> _WHAT TO DO_:
Below are records that should be duplicated exactly, with no image retained.

[Extracted records]

○ ○ ○ ○ ○

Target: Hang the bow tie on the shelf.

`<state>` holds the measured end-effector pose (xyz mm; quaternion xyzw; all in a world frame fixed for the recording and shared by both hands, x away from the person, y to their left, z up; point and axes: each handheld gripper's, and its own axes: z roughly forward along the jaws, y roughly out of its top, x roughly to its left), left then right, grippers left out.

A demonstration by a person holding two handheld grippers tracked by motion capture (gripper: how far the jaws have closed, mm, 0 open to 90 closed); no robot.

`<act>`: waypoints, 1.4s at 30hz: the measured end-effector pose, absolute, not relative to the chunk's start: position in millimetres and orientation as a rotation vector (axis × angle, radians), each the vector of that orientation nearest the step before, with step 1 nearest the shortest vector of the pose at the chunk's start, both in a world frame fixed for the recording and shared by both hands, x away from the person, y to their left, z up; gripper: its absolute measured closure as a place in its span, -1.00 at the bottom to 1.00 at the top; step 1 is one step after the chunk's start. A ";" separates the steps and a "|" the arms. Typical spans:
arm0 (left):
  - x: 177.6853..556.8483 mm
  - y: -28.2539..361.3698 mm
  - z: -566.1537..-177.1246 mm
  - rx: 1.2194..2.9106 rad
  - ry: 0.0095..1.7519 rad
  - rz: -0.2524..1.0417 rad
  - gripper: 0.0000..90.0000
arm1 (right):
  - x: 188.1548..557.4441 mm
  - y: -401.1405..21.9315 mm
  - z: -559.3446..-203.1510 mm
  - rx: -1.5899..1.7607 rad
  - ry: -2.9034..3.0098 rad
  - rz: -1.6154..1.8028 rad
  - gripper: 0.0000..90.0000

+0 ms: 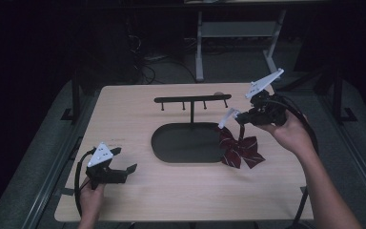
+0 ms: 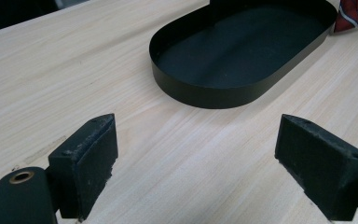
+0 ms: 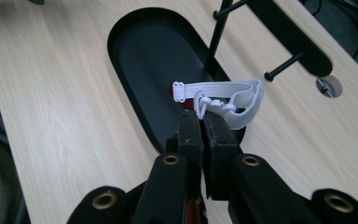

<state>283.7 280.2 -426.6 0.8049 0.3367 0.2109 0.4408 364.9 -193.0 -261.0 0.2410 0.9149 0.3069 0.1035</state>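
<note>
A dark red striped bow tie [image 1: 240,150] with a white elastic strap [image 1: 228,117] sits at the right end of the black oval tray [image 1: 159,143]. My right gripper [image 1: 238,118] is above it, shut on the strap [image 3: 233,93], whose loop sticks out past the jaws. I cannot tell whether the bow still touches the table. A black hanger rack [image 1: 193,99] with several pegs rises from the tray's far side. My left gripper [image 1: 124,160] rests low at the table's front left, open and empty, with its jaws [image 2: 196,140] facing the tray [image 2: 205,95].
The light wooden table [image 1: 124,119] ends close behind the rack, with a round cable hole [image 3: 328,86] near its far edge. Beyond it are dark floor, cables and a grey frame [image 1: 200,47]. A corner of the bow tie [image 2: 356,14] peeks past the tray.
</note>
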 end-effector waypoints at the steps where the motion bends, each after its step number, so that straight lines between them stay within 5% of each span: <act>1: 283.6 280.3 -426.4 1.997 0.835 0.524 -0.71 | 366.1 -191.5 -259.6 0.713 2.699 0.904 0.93; 13: 283.6 280.2 -426.2 2.000 0.833 0.526 -0.71 | 389.7 -184.5 -248.1 0.734 2.691 0.888 0.93; 42: 283.2 277.8 -426.0 2.005 0.826 0.518 -0.71 | 446.3 -196.5 -292.1 1.032 2.679 0.837 0.91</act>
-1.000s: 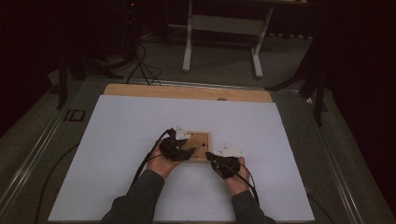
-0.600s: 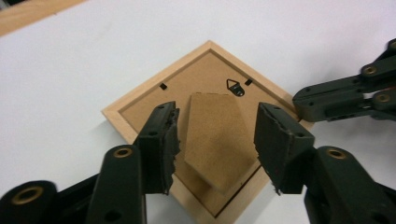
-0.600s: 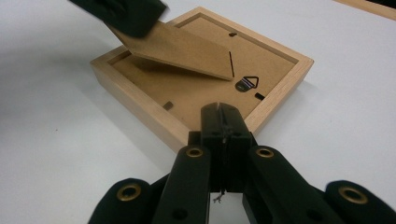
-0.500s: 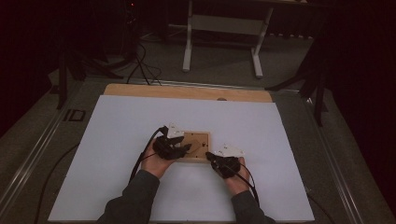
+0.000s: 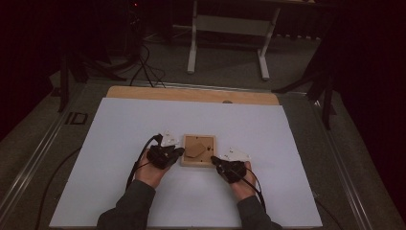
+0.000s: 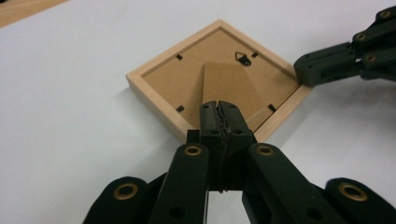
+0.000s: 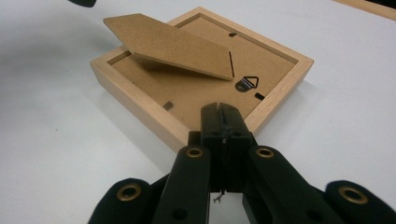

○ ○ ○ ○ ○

> _YOUR RESPONSE_:
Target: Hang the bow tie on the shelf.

`<state>` holds the measured end-effector pose (xyz mm; quaternion xyzw; all in a world frame fixed for the recording and shared by both hands, x away from the person, y to their left, z up; point and axes: each handheld gripper's, and its own axes: z roughly forward along the jaws, y roughly out of its top, x roughly to its left), left then right, grippers left out.

A demonstration by a person holding two handheld grippers tracked by motion capture (gripper: how far the jaws have closed, mm, 0 open to 90 closed); no robot.

`<act>`: waypoints, 1.4s at 30hz: the measured end-effector pose, absolute, not relative to the chunk's start: position in millimetres and orientation as a rotation vector (axis × angle, radians), each the vector of that orientation nearest the step before, with step 1 nearest the shortest vector of the pose at the chunk's start, both in a world frame fixed for the recording and shared by both hands, x away from the person, y to their left, z up; gripper: its absolute measured closure as a place in its span, -1.00 at the bottom to 1.00 at the top; step 1 is one step after the chunk's start. A ";" separates the steps and a "|" the arms. Typical spans:
arm0 (left):
  - x: 177.6853..556.8483 mm
  - y: -28.2539..361.3698 mm
  - z: -566.1537..-177.1246 mm
  - rx: 1.2194..2.9106 rad
  - ry: 0.0095..1.7519 rad
  - rz: -0.2524..1.0417 rad
  - gripper: 0.0000..90.0000
arm1 (right):
  - x: 188.1548..557.4441 mm
  - y: -401.1405..21.9315 mm
  - z: -559.3446..-203.1510 mm
  - rx: -1.5899..1.7607 rad
  - ry: -2.9034..3.0098 rad
  - rz: -1.6154..1.8028 rad
  - gripper: 0.0000..90.0000

+0 ms: 
+0 ms: 
+0 ms: 

<state>283.7 280.2 -426.6 0.8049 0.3367 0.2109 0.4408 364.9 -193.0 -261.0 0.2410 0.9149 0.3069 0.1035</state>
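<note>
A dark red striped bow tie [image 1: 240,150] with a white elastic strap [image 1: 228,117] sits at the right end of the black oval tray [image 1: 159,143]. My right gripper [image 1: 238,118] is above it, shut on the strap [image 3: 233,93], whose loop sticks out past the jaws. I cannot tell whether the bow still touches the table. A black hanger rack [image 1: 193,99] with several pegs rises from the tray's far side. My left gripper [image 1: 124,160] rests low at the table's front left, open and empty, with its jaws [image 2: 196,140] facing the tray [image 2: 205,95].
The light wooden table [image 1: 124,119] ends close behind the rack, with a round cable hole [image 3: 328,86] near its far edge. Beyond it are dark floor, cables and a grey frame [image 1: 200,47]. A corner of the bow tie [image 2: 356,14] peeks past the tray.
</note>
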 end-effector waypoints at the steps where the motion bends, each after its step number, so that straight lines between them stay within 5% of each span: <act>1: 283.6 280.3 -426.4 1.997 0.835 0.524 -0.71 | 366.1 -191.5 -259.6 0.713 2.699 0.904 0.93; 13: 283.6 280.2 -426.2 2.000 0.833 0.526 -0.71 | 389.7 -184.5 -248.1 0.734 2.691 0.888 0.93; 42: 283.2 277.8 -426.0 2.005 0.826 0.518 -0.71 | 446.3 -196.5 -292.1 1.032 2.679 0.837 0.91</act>
-1.000s: 
-0.600s: 
-0.600s: 
-0.500s: 
+0.000s: 
+0.000s: 
+0.000s: 

This exercise requires no further work.